After a disappointing stretch of non-conference play, the Red was looking to start a winning trend in its Ivy League opener against Columbia on Friday night. A strong effort produced weak results, however, in a 3-1 loss to the Lions (3-5). The team was able to bounce back on Sunday with a strong 2-0 win against Niagara (2-7). Despite the loss, Cornell started Friday’s match with a lot of energy, something that was often lacking in its previous defeats.
“The team came out with the most energy and excitement that I’ve seen them play [with] the entire season,” said head coach Danielle LaRoche. “We did a great job of pressing Columbia early and had them a little bit on their heels … In the past when we’ve played Columbia, in the first half they’ve had the possession for most of the time, so having time of possession being equal if not a little bit in our favor was a victory over the past.”
The Lions, who came into the game having won two straight, took the lead with 15 minutes left in the half on a corner kick that was settled and shot into the goal. The half ended with Columbia ahead, 1-0.
The Red went on the attack to start the second half, and eventually cashed in at 64:35 on an 18-yard strike by junior forward Maneesha Chitanvis.
“Columbia attempted to block the ball, but Maneesha did a great job of picking the ball off them, leading, turning and firing a shot that went straight into the corner,” LaRoche explained.
This was the first time the Red came back to tie a game this season, but it forfeited the lead for good on a costly own-goal in the 70th minute.
“The Columbia player threw it in and a Columbia forward and Cornell defender both went up for it and missed it,” LaRoche said. “To her surprise it hit off another of our defenders and bounced over the goalie into the goal.”
Aside from giving Columbia the lead, the own goal hurt the morale and tempo of the team.
“It broke our momentum — any time a team earns a goal off of a mistake that you’ve made, it can cause you to be disappointed and upset and I think it broke us down a bit,” LaRoche said. “It took us a while to get our energy back and go at them again.”
The Lion’s third goal was its second off a corner kick and third off a ball sent towards the box. Improving on its corner-kick defense was a key to the victory over Niagara on Sunday.
“Everyone has a mark so it’s one on one and it’s a matter of staying with your player throughout the play,” said senior goaltender Megan Bartlett. “We didn’t do well with that on Friday, and we worked on it in practice on Saturday and did a much better job with that on Sunday.”

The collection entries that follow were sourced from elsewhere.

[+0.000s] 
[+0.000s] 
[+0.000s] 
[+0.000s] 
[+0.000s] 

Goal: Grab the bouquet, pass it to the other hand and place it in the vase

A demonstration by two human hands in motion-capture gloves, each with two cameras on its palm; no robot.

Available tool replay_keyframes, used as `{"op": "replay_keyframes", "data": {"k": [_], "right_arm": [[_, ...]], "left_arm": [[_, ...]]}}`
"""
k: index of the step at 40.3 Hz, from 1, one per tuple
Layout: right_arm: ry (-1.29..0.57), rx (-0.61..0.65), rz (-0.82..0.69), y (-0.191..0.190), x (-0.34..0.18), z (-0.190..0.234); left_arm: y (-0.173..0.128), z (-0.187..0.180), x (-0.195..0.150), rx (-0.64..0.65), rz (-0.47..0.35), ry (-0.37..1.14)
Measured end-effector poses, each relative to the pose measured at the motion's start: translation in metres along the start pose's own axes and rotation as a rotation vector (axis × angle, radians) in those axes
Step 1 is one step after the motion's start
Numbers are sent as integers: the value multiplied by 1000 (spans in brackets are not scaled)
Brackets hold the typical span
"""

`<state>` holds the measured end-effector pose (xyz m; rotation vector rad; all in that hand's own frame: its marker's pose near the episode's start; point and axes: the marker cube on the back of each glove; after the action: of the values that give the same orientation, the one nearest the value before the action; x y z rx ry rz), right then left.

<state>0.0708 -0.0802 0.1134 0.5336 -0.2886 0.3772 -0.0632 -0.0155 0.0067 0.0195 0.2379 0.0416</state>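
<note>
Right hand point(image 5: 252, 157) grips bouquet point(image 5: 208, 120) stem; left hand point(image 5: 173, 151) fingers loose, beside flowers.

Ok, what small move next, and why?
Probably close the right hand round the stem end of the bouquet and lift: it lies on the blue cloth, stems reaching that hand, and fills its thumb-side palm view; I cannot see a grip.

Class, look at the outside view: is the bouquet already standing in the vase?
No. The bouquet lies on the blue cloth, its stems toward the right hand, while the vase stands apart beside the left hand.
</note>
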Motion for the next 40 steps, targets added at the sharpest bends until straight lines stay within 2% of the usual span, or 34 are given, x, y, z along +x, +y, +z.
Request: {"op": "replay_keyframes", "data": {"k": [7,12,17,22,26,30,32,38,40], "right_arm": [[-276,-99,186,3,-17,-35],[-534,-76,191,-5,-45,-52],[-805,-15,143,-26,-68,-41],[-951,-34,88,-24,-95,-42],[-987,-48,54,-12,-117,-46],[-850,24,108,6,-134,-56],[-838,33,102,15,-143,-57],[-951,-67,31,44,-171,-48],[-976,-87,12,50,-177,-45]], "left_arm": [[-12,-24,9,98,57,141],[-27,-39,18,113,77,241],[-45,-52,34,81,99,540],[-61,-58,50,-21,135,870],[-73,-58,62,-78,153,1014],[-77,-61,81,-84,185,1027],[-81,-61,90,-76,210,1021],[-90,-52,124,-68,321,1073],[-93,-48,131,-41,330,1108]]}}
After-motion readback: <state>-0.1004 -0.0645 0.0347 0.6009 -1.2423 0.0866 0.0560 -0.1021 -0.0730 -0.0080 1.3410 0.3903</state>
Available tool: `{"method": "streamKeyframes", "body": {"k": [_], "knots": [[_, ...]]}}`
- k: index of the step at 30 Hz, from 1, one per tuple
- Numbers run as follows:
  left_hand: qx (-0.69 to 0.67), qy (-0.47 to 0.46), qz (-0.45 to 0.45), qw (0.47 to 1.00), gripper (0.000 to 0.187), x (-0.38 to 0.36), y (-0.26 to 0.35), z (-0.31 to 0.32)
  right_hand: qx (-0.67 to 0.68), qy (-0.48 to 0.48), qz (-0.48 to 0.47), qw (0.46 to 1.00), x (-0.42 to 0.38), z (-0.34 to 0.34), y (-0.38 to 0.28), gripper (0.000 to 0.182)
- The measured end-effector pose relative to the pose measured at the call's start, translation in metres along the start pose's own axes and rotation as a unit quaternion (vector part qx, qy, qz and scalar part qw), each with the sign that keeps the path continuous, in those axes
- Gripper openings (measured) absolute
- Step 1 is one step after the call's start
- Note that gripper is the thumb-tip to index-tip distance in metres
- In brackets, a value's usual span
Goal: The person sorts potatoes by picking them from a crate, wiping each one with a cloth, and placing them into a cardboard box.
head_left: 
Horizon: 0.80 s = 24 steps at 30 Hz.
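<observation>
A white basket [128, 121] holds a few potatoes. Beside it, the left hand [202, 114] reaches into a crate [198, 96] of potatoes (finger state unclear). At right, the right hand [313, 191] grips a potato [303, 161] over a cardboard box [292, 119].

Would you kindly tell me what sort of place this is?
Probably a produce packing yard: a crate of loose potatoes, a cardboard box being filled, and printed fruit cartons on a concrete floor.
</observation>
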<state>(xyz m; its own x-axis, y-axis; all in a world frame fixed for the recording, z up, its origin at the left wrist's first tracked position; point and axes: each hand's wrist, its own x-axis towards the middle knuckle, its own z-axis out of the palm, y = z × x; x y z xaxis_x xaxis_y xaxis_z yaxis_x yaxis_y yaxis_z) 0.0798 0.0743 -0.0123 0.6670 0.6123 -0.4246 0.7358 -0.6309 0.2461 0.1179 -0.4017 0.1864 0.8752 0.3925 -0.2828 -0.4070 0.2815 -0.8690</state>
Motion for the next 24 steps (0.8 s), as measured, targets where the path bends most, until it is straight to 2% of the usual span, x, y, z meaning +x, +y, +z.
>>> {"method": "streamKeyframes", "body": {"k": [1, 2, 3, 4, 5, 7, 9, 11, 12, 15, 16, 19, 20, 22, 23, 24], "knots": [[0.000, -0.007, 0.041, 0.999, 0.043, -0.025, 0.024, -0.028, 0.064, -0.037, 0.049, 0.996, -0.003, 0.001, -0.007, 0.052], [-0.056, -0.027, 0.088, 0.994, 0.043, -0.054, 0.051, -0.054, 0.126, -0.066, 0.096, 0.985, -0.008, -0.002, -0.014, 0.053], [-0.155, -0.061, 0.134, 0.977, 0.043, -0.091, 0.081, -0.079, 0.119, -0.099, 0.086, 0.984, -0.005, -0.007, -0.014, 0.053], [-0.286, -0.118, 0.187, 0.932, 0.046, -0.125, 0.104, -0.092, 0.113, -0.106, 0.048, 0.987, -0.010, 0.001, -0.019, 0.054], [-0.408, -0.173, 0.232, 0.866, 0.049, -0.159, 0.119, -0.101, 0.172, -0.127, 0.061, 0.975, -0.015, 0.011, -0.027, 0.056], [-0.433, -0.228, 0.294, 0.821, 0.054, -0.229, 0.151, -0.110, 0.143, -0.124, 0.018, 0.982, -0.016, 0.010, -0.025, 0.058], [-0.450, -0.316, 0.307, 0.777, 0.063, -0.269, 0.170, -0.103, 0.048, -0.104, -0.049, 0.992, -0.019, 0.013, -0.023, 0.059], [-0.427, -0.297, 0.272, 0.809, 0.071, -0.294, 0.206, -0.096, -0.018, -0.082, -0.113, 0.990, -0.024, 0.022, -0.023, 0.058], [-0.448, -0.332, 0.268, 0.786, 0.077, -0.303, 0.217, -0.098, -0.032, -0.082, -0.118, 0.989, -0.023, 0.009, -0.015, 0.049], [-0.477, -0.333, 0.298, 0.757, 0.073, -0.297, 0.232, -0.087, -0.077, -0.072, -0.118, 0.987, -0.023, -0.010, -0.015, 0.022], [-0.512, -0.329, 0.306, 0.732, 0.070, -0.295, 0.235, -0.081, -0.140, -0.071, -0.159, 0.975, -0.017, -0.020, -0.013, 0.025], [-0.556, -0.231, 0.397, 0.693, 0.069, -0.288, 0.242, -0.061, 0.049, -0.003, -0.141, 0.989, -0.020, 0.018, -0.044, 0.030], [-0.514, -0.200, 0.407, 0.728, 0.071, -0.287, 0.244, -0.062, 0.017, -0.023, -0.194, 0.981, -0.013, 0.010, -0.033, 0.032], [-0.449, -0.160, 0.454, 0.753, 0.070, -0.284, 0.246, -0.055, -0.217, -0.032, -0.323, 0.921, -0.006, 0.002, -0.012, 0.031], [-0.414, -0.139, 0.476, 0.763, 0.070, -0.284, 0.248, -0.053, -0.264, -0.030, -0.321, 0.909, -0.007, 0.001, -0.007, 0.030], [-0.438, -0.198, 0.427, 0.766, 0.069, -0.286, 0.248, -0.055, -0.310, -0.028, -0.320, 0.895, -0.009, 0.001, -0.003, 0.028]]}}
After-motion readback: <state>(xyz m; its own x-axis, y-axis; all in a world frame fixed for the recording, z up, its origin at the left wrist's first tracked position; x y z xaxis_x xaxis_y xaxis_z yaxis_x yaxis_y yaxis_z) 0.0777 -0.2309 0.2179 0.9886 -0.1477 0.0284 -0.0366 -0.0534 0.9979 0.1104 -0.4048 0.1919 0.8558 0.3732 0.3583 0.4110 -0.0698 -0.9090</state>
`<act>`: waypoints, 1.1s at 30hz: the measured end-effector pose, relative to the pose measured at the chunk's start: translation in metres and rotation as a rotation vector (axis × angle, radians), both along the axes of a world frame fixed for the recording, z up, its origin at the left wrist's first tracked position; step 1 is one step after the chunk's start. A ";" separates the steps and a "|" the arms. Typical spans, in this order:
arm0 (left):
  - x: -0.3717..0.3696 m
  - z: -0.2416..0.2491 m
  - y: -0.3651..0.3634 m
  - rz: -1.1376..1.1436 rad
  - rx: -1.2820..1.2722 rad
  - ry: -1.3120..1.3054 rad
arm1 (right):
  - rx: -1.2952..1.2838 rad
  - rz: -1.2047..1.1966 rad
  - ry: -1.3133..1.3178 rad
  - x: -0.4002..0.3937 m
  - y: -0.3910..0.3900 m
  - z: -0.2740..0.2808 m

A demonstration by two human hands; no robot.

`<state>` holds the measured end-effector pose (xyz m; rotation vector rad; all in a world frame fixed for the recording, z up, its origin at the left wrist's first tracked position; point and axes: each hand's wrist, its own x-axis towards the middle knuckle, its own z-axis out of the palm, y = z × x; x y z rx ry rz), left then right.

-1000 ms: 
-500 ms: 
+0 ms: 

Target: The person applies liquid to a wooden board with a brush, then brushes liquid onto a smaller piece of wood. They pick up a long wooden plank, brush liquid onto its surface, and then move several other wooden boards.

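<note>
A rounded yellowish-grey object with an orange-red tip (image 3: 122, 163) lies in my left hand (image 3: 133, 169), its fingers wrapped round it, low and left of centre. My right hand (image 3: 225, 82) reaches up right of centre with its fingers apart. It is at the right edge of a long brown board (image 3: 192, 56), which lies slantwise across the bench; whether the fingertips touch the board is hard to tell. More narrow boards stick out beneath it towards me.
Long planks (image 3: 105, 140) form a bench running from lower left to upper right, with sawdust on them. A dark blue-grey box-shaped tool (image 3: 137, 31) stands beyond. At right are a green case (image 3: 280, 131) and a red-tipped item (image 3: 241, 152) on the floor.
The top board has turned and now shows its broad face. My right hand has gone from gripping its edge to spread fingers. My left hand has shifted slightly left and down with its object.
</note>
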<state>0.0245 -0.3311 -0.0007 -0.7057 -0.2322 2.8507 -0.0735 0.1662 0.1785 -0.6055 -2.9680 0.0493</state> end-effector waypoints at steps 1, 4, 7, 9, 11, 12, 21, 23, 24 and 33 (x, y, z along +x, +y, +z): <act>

With just one day off after its tough loss to Columbia, the Red faced a challenge in bringing its best play against Niagara on Sunday.
“During the first half we came out a little flat,” La Roche said. “I think that whenever you play a big Ivy League game on Friday night it’s going to be difficult to get excited about an out-of conference opponent on Sunday. But the girls worked out of it and noticed that the first half was not really what we wanted to do as a team, and they fixed it in the second half and had a lot of shots on goal and finished those chances.”
After a scoreless first half, Cornell broke through on another goal by Chitanvis, her team-leading fourth of the year.
“She had the ball on the end line and the goalkeeper just stepped a little bit off the post, and she put the shot in between the post and the keeper,” LaRoche remarked. “She had an extraordinary weekend.”
The victory gives the Red confidence going into its match against Lafayette today. A victory would build the team’s momentum heading into Friday’s contest with Penn.
“Beating Niagara solidified our attitude that we’re playing good soccer right now,” LaRoche said. “The girls are excited about the level of soccer they’re playing. Again, minimizing the mistakes and finishing our chances will be key to getting these two victories.”
“Everyone was really excited about the win on Sunday and looks forward to getting two more wins tomorrow and over the weekend,” Bartlett added.